Instructions for the task | In the records below, the line with "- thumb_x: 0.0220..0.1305" opens the range and the line with "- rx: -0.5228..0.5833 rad" closes it; print that range exactly and nothing else.

Data records
--------------------------------
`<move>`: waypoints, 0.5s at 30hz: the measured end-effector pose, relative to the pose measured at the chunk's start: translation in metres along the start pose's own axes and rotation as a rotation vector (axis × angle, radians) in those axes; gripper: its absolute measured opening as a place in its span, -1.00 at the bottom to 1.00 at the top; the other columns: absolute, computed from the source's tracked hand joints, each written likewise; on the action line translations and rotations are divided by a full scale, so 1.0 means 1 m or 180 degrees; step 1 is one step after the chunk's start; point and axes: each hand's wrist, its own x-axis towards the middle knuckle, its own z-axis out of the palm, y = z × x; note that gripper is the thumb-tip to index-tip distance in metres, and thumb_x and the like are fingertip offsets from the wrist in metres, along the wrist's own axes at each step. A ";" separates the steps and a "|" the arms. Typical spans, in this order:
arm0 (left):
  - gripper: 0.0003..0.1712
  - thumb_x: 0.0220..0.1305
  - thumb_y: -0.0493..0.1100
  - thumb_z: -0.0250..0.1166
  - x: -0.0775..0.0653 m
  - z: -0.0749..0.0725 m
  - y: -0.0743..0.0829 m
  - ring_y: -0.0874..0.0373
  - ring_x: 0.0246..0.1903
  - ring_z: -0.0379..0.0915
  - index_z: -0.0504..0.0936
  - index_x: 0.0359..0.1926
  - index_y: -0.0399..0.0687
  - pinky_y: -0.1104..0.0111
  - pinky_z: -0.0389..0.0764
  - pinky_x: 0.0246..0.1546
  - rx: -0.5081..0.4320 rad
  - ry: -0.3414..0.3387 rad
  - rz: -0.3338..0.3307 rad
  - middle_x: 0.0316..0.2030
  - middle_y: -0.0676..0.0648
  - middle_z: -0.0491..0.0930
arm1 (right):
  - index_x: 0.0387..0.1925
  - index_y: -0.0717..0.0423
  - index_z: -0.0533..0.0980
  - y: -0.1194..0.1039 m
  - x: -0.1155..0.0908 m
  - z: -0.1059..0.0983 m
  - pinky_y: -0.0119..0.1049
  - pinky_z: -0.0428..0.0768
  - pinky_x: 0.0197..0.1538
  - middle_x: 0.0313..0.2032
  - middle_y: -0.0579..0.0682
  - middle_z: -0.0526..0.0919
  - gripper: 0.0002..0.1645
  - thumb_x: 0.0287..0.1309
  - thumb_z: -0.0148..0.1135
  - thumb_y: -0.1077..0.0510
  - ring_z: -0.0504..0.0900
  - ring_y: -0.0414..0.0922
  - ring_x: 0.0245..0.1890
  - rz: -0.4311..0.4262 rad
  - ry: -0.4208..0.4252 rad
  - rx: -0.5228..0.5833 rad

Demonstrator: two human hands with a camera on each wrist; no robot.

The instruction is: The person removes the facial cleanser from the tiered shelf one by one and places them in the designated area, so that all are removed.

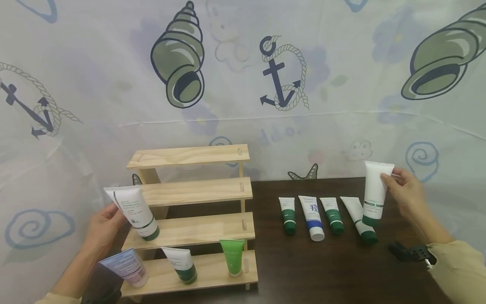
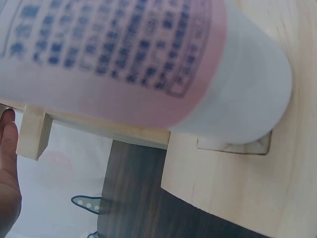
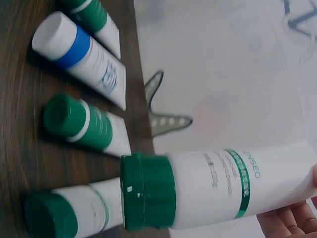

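My left hand grips the side of a white tube with a green cap, which leans cap-down at the left of the wooden rack's second tier from the bottom. Over the right of the table, my right hand pinches another white tube with a green cap, its cap pointing down. In the right wrist view, that tube hangs close above a lying white-and-green tube. The fingers of my left hand show only at the edge of the left wrist view.
On the rack's lowest tier stand a pink-and-lilac tube, a white-and-green tube and a green tube. Several tubes lie in a row on the dark table, one with a blue band. A patterned cloth hangs behind.
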 end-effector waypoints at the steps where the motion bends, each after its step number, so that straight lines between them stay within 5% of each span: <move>1: -0.22 0.31 0.16 0.11 0.000 0.000 0.000 -0.26 0.38 -0.11 0.15 0.39 -0.14 -0.24 0.04 0.28 -0.0007 -0.0004 -0.0003 0.34 0.09 0.22 | -0.27 -0.22 0.39 0.004 0.002 -0.003 -0.63 0.51 -0.43 -0.45 -0.48 0.53 -0.83 0.25 0.14 0.17 0.50 -0.49 -0.45 0.0006 0.0016 -0.0062; 4: -0.22 0.31 0.16 0.11 0.000 0.000 0.001 -0.26 0.38 -0.11 0.14 0.40 -0.14 -0.24 0.03 0.28 0.0008 -0.0017 -0.0009 0.35 0.04 0.19 | -0.21 -0.12 0.43 0.012 0.008 -0.011 -0.59 0.51 -0.45 -0.48 -0.49 0.50 -0.92 0.27 0.12 0.10 0.49 -0.48 -0.47 0.0047 0.0029 -0.0308; 9: -0.22 0.32 0.17 0.09 0.001 0.000 0.000 -0.27 0.38 -0.12 0.13 0.40 -0.12 -0.25 0.03 0.27 0.0032 -0.0032 -0.0020 0.37 -0.04 0.14 | 0.15 0.52 0.23 0.024 0.016 -0.019 -0.55 0.52 -0.45 -0.50 -0.51 0.40 -0.39 0.33 -0.01 0.05 0.44 -0.50 -0.47 0.0167 -0.0090 -0.0970; 12: -0.22 0.32 0.17 0.09 0.001 -0.001 0.000 -0.26 0.39 -0.13 0.13 0.40 -0.11 -0.25 0.02 0.28 0.0033 -0.0031 -0.0009 0.37 -0.03 0.14 | 0.25 0.60 0.08 0.036 0.020 -0.023 -0.60 0.48 -0.44 -0.37 0.08 0.62 -0.29 0.36 -0.09 0.06 0.37 -0.56 -0.45 0.0238 -0.0258 -0.1174; 15: -0.23 0.32 0.17 0.10 0.001 -0.001 0.000 -0.24 0.39 -0.10 0.13 0.40 -0.11 -0.24 0.04 0.27 0.0035 -0.0020 -0.0002 0.35 0.08 0.20 | 0.28 0.62 0.00 0.048 0.021 -0.026 -0.52 0.49 -0.41 0.00 0.64 0.36 -0.26 0.39 -0.15 0.05 0.45 -0.43 -0.39 0.0331 -0.0406 -0.1337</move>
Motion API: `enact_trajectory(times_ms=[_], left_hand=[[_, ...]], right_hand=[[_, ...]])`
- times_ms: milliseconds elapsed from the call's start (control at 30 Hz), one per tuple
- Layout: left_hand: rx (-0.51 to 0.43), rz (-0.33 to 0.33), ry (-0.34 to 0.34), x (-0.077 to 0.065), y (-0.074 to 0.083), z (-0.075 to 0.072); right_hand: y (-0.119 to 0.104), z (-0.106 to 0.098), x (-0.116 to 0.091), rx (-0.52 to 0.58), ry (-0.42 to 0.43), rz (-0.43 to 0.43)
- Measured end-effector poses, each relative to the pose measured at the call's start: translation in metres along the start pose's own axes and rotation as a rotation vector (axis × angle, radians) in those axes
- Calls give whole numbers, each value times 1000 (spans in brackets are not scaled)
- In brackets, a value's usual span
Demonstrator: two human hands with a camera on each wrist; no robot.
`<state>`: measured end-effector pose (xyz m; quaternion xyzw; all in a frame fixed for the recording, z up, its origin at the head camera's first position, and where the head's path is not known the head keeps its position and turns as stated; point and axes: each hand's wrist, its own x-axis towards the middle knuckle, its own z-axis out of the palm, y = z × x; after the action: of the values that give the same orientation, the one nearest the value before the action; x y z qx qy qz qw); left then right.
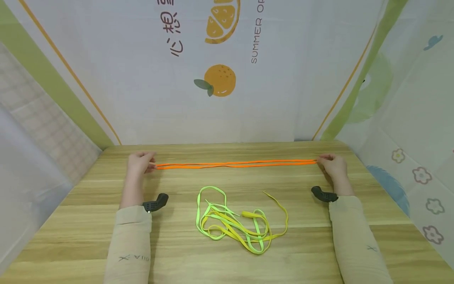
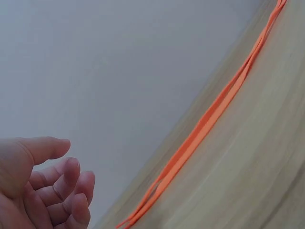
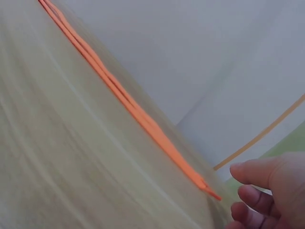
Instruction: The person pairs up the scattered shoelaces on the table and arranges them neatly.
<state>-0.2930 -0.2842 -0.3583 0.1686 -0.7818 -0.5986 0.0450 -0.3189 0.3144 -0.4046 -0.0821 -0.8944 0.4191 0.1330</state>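
Note:
An orange shoelace (image 1: 298, 160) lies stretched from left to right across the far part of the table, in two strands side by side. At its left end is my left hand (image 1: 141, 161), and in the left wrist view this hand (image 2: 47, 183) has its thumb apart from loosely bent fingers, beside the lace (image 2: 206, 128). My right hand (image 1: 333, 165) is at the other end. The right wrist view has the lace's tip (image 3: 212, 192) just short of the right hand (image 3: 271, 191), whose thumb and fingers are spread apart with nothing between them.
Nearer to me, a light green shoelace (image 1: 198, 209) and a yellow shoelace (image 1: 287, 219) lie in a loose tangle on the wooden table (image 1: 71, 236). Printed cloth (image 1: 149, 98) hangs behind the table's far edge and along its sides. Black camera mounts sit on both wrists.

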Motion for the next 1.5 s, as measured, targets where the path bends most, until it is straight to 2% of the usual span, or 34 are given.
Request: enact_trajectory(times_ms=[133,300,533,867,1267,1500], left_hand=[[53,37,-10,-1,4,1],[49,58,-20,-6,10,1],[97,189,-44,-16,24,3],[135,258,-110,-32,48,13],[175,327,-163,-51,69,26],[212,381,-214,-58,71,35]], right_hand=[[-4,-2,1,29,-4,11],[-18,-10,2,75,-28,8],[-46,-21,2,137,-49,-60],[-76,-28,-5,196,-109,-120],[-116,-33,-23,133,-139,-214],[-135,-34,-37,132,-172,-253]])
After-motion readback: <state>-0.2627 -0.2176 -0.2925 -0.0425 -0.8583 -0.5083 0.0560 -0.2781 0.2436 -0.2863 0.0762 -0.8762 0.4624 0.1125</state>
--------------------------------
Response to the task |
  - thumb_x: 0.0220..0.1305
  - thumb_y: -0.0493..0.1100
  - thumb_z: -0.0250..0.1166
  - x: -0.0775..0.0653 m
  - z: -0.0749..0.0725 m
  - y: -0.0743..0.0829 m
  - ring_y: -0.0874..0.0373
  - ring_x: 0.0246..0.1903
  - ring_z: -0.0379..0.0915
  - index_z: -0.0504..0.0936
  - index_x: 0.0359..0.1926
  - index_y: -0.0399..0.0687
  - pinky_y: -0.1104..0.0111
  - pinky_z: -0.0389..0.0764
  - pinky_x: 0.0246..0.1546
  - rx: -0.5081..0.4320 rad
  - ry: -0.3414..0.3387 rad
  - rz: -0.3338..0.3307 rad
  - middle_x: 0.0316..0.2030
  - middle_y: -0.0676..0.0648
  - middle_z: -0.0491..0.0930
arm1 (right):
  - index_x: 0.0387..0.1925
  - index_y: -0.0717..0.0423
  - index_z: -0.0533..0.0980
  - y: -0.1194..0.1039 m
  - x: -0.1155..0.0908 m
  - z: -0.1059..0.0983 m
  - pinky_y: -0.0119..0.1049
  - pinky_z: -0.0428..0.0768
  - pinky_x: 0.0197..0.1538
  - middle_x: 0.0313..0.2032
  - middle_y: -0.0579..0.0682
  - middle_z: -0.0526..0.0919
  - gripper: 0.0002..0.1645
  - thumb_x: 0.0287..0.1309
  - thumb_z: -0.0148..0.1135
  - thumb_y: -0.1077..0.0510
  - ring_z: -0.0504..0.0900
  - ring_y: -0.0414..0.0922
  - ring_x: 0.0245..0.1890
  - rz: -0.4311..0.4262 rad
  - ry: -0.4208..0.4252 rad
  - rx: -0.5228..0.5833 rad

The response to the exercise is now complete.